Less than six months after Rochester High School opened its new weight room, the building has been temporarily shuttered due to the coronavirus outbreak.
And now physical education teacher Clint Gard wants everybody from the most dedicated athletes to the average high school student to get out and exercise, even in the midst of social distancing.
A tweet from the Zebra Strength and Conditioning account – Gard teaches two advanced weights classes – that appeared Tuesday was intended to reach out to a broad spectrum of RHS students.
“During this unprecedented time, I want to encourage all RCSC students and athletes to continue to stay active,” the tweet said. “Monday through Friday, I will post a 30-40-minute workout that can be completed by anyone. These are the same workouts my Strength/Conditioning and PE classes will be doing.”
The tweet also speaks directly to parents.
“Parents, please encourage your student and/or athlete to participate,” the tweet continues. “Thirty minutes every day is worth it to keep our students physically and emotionally healthy. It’s also worth it to keep YOU emotionally healthy. Get them out of the house and active!”
The tweet then encourages students to go on either Twitter or Facebook for more details.
“I just try to use social media and emails and mainly keep in touch with parents and just keep sharing stuff and keep encouraging kids to do it,” Gard said in a phone interview with The Sentinel Wednesday. “Obviously, I can’t be there and make them do it. But I think in a time that we’re in now, I think it’s really important for kids to try and stay active.”
Gard said he thinks that if students become inactive that it will spread throughout the family. He said he speaks from personal experience.
“I know this for a fact because it’s the same way at my house,” Gard said. “If Greyson or Declan (Gard’s sons) sit around all day long, you just get restless. They start getting at each other’s throats. It causes tension. They start picking at each other. It’s good to give them an outlet to release some of that energy. It helps everybody. Kelly (Gard’s wife) and I, we try to walk every day. I’ve done some of the workouts with the boys. It just helps with releasing some energy and getting your body working. It just calms you down a little bit.
“We’ve got a long period of time here where you’re going to be around each other. It’s important to try to stay mentally healthy as well as physically healthy.”
Using the weight room
Gard teaches two physical education classes and also teaches two strength and conditioning classes, and he uses the weight room for his classes. Katie Felke also teaches physical education and supervises the weight room during school hours. Gard said about 95-100 kids were using it per day during school hours.
In addition, team sports athletes were using the weight room.

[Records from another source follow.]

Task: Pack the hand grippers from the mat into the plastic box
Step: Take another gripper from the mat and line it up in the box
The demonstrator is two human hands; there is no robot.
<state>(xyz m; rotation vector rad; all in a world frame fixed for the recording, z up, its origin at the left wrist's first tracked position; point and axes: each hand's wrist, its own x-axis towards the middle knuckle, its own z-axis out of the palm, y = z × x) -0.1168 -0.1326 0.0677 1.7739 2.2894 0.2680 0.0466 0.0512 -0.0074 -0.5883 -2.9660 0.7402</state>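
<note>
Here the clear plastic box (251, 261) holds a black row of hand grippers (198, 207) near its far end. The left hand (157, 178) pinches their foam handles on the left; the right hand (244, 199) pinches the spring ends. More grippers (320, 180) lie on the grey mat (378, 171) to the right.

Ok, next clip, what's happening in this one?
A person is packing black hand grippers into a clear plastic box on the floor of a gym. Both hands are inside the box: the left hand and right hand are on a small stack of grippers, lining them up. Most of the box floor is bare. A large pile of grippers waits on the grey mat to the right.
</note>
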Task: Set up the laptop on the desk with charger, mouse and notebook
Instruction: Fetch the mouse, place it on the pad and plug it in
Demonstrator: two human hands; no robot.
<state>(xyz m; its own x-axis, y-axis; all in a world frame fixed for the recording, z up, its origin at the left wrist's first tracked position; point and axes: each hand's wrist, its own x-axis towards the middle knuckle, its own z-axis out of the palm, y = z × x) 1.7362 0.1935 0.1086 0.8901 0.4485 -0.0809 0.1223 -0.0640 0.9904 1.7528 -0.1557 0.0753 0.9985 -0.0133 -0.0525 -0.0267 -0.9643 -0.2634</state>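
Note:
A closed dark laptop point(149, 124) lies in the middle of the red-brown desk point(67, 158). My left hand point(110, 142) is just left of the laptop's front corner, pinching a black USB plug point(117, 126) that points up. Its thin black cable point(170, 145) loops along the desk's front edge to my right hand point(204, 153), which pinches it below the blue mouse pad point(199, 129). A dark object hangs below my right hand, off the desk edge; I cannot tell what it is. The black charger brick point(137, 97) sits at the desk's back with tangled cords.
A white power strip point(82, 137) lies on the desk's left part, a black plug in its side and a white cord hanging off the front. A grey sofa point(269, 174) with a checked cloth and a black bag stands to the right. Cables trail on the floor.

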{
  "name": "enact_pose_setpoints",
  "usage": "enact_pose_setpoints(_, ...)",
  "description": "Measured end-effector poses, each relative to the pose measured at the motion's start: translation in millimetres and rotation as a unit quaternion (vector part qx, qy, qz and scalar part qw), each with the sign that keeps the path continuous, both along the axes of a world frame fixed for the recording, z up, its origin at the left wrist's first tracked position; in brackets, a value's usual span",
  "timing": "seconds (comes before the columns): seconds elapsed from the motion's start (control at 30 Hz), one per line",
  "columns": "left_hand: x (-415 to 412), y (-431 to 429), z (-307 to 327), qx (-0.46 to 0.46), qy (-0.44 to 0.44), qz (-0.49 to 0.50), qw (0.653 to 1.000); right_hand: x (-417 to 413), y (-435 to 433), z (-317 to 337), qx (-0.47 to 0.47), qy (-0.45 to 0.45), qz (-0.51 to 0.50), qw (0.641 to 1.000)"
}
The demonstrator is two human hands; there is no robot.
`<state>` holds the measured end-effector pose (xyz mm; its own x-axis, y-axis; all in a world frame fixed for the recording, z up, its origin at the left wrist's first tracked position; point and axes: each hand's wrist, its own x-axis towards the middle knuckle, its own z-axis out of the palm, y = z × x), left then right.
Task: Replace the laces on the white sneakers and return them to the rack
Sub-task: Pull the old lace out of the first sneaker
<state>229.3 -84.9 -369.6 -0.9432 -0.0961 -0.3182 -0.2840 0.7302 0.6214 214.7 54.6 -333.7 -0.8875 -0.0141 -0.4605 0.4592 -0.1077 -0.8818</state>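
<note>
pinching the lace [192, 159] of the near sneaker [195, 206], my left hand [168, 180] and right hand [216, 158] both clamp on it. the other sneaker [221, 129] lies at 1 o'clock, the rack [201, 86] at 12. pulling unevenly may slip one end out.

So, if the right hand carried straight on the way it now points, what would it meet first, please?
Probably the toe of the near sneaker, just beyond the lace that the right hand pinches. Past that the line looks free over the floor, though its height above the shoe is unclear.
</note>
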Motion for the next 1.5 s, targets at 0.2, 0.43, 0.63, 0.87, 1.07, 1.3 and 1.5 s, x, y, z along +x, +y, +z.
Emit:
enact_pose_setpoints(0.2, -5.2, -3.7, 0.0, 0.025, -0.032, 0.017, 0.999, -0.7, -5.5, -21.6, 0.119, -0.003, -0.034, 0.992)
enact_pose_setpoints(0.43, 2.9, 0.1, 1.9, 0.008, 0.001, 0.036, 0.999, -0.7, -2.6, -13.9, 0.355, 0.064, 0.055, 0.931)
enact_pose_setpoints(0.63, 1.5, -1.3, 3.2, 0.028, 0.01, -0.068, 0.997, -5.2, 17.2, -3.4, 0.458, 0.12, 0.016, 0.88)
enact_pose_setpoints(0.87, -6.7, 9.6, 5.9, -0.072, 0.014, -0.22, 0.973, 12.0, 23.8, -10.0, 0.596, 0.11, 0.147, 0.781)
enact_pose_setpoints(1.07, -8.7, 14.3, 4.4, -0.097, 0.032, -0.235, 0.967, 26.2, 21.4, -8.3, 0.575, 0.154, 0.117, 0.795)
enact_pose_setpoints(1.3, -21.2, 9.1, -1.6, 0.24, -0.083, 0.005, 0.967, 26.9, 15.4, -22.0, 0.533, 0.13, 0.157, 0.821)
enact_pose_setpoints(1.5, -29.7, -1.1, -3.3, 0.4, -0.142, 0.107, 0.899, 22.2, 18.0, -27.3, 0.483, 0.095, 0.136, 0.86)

Gard said the room opened around fall break back in October. Team sports coaches were using it for their athletes during non-school hours. RHS athletic director Ryan Johnson said that coaches had to undergo training in order to supervise, according to Gard. This usually watching some videos and other tasks assigned by Johnson that Gard called a “couple-day process.”
“Before we were let out of school, teams were using it after school,” Gard said. “I know track was using it pretty extensively to get their season started since the weather wasn’t cooperating very well.”
He said feedback from students has been favorable.
“Well, the kids that are using it consistently, I’ve had a lot of good feedback from,” Gard said. “My weight training kids, we’re using it four or five times a week, just depending on what we have going on. Sometimes we’ll stay inside or stay in the gym and do some agility work and just some different things.
We’ll play a game at the end of the week or something like that. ... All the feedback I’ve received from kids is really, really good, especially the athletes that really take it seriously. I’ve seen a lot of gains with those kids, not necessarily in how much weight they’re lifting but how they’re lifting and their safety and how they’re moving and their overall body strength.”
Gard is also the RHS wrestling coach. He speaks about training a “durable athlete.” He used a three-sport athlete as an example of what he hopes the weight room will produce.
“My philosophy is I want to make sure you’re a total athlete because we share a lot of kids,” Gard said. “So I want a kid like a Quin Stesiak.
He plays tennis, plays basketball, plays baseball. I want him to be ready for all three sports. So you can’t just say, ‘Well, OK, we’re going to train you like a basketball player or like a tennis player.’ Because we’re not trying to be sports-specific as much as we’re just trying to train the athlete.”